Sambil menunggu matahari yang mau tenggelam, aku memasak air untuk membuat kopi. Sani dari tadi sudah hilang di dalam hammock yang sudah terpasang sedari tadi. Tak berapa lama, kopi panas dengan baunya yang harus telah tersaji di depanku sementara matahari mulai menguningkan langit. Ah, suasana seperti ini tidak pernah menjemukanku. Saat langit senja memerah, dan semerbak harum secangkir kopi panas di tangan, nikmat apalagi yang kamu dustakan?
Catatan:
- Jaga kebersihan! Bawalah tempat untuk menyimpan kembali sampah yang kamu buat. Di tempat pertama, sudah banyak sampah yang ditinggalkan pengunjung tak bertanggung jawab di tempat ini. Jika bisa bantu angkut sebagian sampah yang tercecer di tempat ini.
- Jangan menebang pohon! Jika membutuhkan kayu bakar untuk membuat perapian coba turun sebentar ke pantai. Di pantai pertama ada sebuah muara kering yang banyak meninggalkan kayu-kayu kering yang bisa digunakan untuk kayu bakar.

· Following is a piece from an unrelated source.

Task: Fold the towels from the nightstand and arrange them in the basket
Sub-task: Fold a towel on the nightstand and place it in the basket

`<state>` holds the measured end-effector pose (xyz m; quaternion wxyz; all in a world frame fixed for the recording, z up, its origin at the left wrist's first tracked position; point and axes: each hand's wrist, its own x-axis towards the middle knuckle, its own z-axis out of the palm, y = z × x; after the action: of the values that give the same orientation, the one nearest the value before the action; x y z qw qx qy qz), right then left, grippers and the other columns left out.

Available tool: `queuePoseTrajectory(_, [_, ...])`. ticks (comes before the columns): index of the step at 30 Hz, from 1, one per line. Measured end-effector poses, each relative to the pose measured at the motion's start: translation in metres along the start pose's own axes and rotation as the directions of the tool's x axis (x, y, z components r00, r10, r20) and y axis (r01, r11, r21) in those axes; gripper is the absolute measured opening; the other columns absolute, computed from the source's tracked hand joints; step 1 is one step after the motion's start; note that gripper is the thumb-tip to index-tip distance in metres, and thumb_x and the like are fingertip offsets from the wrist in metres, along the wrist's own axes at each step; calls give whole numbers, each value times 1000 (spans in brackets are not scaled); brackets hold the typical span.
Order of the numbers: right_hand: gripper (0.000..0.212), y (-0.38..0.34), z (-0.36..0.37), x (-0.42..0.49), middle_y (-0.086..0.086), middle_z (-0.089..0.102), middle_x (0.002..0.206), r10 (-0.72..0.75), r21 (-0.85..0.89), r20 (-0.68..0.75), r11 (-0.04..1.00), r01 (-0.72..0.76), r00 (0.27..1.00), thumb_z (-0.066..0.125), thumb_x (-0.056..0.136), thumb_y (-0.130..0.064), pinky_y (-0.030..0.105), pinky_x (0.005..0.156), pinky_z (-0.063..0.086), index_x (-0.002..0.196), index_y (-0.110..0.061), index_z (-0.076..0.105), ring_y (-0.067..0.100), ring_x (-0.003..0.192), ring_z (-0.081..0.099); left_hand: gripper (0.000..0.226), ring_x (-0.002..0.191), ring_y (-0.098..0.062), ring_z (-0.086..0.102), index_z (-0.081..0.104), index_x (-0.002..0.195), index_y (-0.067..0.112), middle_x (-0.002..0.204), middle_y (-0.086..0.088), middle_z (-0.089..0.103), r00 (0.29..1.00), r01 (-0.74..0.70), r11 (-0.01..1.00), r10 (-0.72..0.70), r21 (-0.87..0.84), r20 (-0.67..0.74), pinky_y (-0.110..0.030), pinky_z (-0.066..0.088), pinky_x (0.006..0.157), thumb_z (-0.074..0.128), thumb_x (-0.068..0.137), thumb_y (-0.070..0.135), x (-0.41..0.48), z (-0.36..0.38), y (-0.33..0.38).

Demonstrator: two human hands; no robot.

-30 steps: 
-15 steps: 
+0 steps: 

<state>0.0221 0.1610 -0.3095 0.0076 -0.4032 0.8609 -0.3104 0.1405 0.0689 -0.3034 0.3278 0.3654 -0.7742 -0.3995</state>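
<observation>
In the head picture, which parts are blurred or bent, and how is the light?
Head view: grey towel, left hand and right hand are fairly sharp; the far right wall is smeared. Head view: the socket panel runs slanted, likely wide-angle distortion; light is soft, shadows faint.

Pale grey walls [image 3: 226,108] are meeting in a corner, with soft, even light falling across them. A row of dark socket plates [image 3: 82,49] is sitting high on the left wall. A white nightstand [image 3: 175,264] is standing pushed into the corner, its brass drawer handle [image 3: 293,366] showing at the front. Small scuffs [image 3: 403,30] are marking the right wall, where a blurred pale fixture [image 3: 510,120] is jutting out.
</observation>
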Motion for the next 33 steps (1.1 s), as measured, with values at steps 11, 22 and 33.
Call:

- Pertimbangkan baik-baik jika kesini pada saat musim hujan. Selain kondisi jalan yang masih berupa tanah putih juga masalah sungai yang rawan sewaktu-waktu terjadi luapan air dari daerah hulu.
- Mari jaga sama-sama menjaga lokasi-lokasi seperti ini tetap indah dengan tidak melakukan hal-hal yang justru merusaknya seperti: vandalisme dengan mencoret-coret bebatuan atau pepohonan dengan cat atau pisau, tidak mengambil tanaman sembarangan, tidak meninggalkan sampah.